What the task asks ▸ Please restate the entire listing verbatim.
*** Information shown ***
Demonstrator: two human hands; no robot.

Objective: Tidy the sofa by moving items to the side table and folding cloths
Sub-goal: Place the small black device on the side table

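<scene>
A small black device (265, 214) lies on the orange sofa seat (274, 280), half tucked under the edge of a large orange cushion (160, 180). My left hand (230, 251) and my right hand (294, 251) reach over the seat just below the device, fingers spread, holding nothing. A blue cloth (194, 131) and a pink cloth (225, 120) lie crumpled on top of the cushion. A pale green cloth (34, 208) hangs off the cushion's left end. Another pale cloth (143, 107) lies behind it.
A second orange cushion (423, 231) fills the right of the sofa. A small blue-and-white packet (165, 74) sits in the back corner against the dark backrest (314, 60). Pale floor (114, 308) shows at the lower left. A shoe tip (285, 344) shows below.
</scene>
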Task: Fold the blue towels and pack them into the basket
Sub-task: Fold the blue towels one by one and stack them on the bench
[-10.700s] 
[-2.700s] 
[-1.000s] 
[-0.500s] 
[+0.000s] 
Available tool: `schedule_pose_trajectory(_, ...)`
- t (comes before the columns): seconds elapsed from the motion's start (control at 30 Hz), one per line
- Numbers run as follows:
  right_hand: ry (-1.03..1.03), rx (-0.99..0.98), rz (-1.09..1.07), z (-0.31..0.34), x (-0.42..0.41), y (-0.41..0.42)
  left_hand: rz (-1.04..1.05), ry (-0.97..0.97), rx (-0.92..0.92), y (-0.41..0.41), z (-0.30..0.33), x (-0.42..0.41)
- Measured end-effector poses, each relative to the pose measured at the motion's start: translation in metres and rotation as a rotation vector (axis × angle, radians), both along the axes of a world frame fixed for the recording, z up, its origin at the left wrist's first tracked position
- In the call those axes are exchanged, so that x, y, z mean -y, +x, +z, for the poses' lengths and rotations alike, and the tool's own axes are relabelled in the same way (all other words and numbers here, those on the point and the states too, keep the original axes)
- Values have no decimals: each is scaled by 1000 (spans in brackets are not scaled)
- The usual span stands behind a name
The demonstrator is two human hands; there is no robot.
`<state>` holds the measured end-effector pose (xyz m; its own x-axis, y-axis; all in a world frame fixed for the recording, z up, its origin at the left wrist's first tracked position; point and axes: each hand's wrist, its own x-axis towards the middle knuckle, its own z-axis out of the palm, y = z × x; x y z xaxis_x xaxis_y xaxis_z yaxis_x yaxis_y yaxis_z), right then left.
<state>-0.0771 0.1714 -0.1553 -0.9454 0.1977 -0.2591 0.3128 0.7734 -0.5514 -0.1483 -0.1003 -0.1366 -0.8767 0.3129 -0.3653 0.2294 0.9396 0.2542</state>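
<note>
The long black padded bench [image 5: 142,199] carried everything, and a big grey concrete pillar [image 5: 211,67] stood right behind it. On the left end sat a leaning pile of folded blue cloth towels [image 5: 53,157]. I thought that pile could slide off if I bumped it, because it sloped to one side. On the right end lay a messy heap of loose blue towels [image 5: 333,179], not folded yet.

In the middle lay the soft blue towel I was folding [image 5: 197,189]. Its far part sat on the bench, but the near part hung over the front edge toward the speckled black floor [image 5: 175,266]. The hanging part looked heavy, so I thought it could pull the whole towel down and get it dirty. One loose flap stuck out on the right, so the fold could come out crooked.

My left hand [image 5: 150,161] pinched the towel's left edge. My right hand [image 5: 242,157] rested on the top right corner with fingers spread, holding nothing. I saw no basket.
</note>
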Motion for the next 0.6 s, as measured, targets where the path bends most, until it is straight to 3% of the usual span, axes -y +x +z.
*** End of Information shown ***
Exercise solution ▸
Demonstrator: two human hands; no robot.

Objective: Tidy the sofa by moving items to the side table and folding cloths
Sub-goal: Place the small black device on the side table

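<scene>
A small black device (265, 214) lies on the orange sofa seat (274, 280), half tucked under the edge of a large orange cushion (160, 180). My left hand (230, 251) and my right hand (294, 251) reach over the seat just below the device, fingers spread, holding nothing. A blue cloth (194, 131) and a pink cloth (225, 120) lie crumpled on top of the cushion. A pale green cloth (34, 208) hangs off the cushion's left end. Another pale cloth (143, 107) lies behind it.
A second orange cushion (423, 231) fills the right of the sofa. A small blue-and-white packet (165, 74) sits in the back corner against the dark backrest (314, 60). Pale floor (114, 308) shows at the lower left. A shoe tip (285, 344) shows below.
</scene>
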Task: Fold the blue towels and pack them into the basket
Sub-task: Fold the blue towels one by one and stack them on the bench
[-10.700s] 
[-2.700s] 
[-1.000s] 
[-0.500s] 
[+0.000s] 
Available tool: `schedule_pose_trajectory(_, ...)`
- t (comes before the columns): seconds elapsed from the motion's start (control at 30 Hz), one per line
- Numbers run as follows:
  right_hand: ry (-1.03..1.03), rx (-0.99..0.98), rz (-1.09..1.07), z (-0.31..0.34), x (-0.42..0.41), y (-0.41..0.42)
  left_hand: rz (-1.04..1.05), ry (-0.97..0.97), rx (-0.92..0.92), y (-0.41..0.41), z (-0.30..0.33), x (-0.42..0.41)
- Measured end-effector poses, each relative to the pose measured at the motion's start: translation in metres and rotation as a rotation vector (axis × angle, radians), both along the axes of a world frame fixed for the recording, z up, its origin at the left wrist's first tracked position
- In the call those axes are exchanged, so that x, y, z mean -y, +x, +z, for the poses' lengths and rotations alike, and the tool's own axes are relabelled in the same way (all other words and numbers here, those on the point and the states too, keep the original axes)
- Values have no decimals: each is scaled by 1000 (spans in brackets are not scaled)
- The usual span stands behind a name
The demonstrator is two human hands; there is no robot.
`<state>` holds the measured end-effector pose (xyz m; its own x-axis, y-axis; all in a world frame fixed for the recording, z up, its origin at the left wrist's first tracked position; point and axes: each hand's wrist, its own x-axis towards the middle knuckle, its own z-axis out of the palm, y = z × x; x y z xaxis_x xaxis_y xaxis_z yaxis_x yaxis_y yaxis_z), right then left.
<state>-0.0771 0.1714 -0.1553 -0.9454 0.1977 -0.2591 0.3128 0.7734 -0.5514 -0.1483 -0.1003 -0.1366 -0.8767 0.3129 -0.3653 0.2294 0.9396 0.2542</state>
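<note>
The long black padded bench [image 5: 142,199] carried everything, and a big grey concrete pillar [image 5: 211,67] stood right behind it. On the left end sat a leaning pile of folded blue cloth towels [image 5: 53,157]. I thought that pile could slide off if I bumped it, because it sloped to one side. On the right end lay a messy heap of loose blue towels [image 5: 333,179], not folded yet.

In the middle lay the soft blue towel I was folding [image 5: 197,189]. Its far part sat on the bench, but the near part hung over the front edge toward the speckled black floor [image 5: 175,266]. The hanging part looked heavy, so I thought it could pull the whole towel down and get it dirty. One loose flap stuck out on the right, so the fold could come out crooked.

My left hand [image 5: 150,161] pinched the towel's left edge. My right hand [image 5: 242,157] rested on the top right corner with fingers spread, holding nothing. I saw no basket.
</note>
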Motion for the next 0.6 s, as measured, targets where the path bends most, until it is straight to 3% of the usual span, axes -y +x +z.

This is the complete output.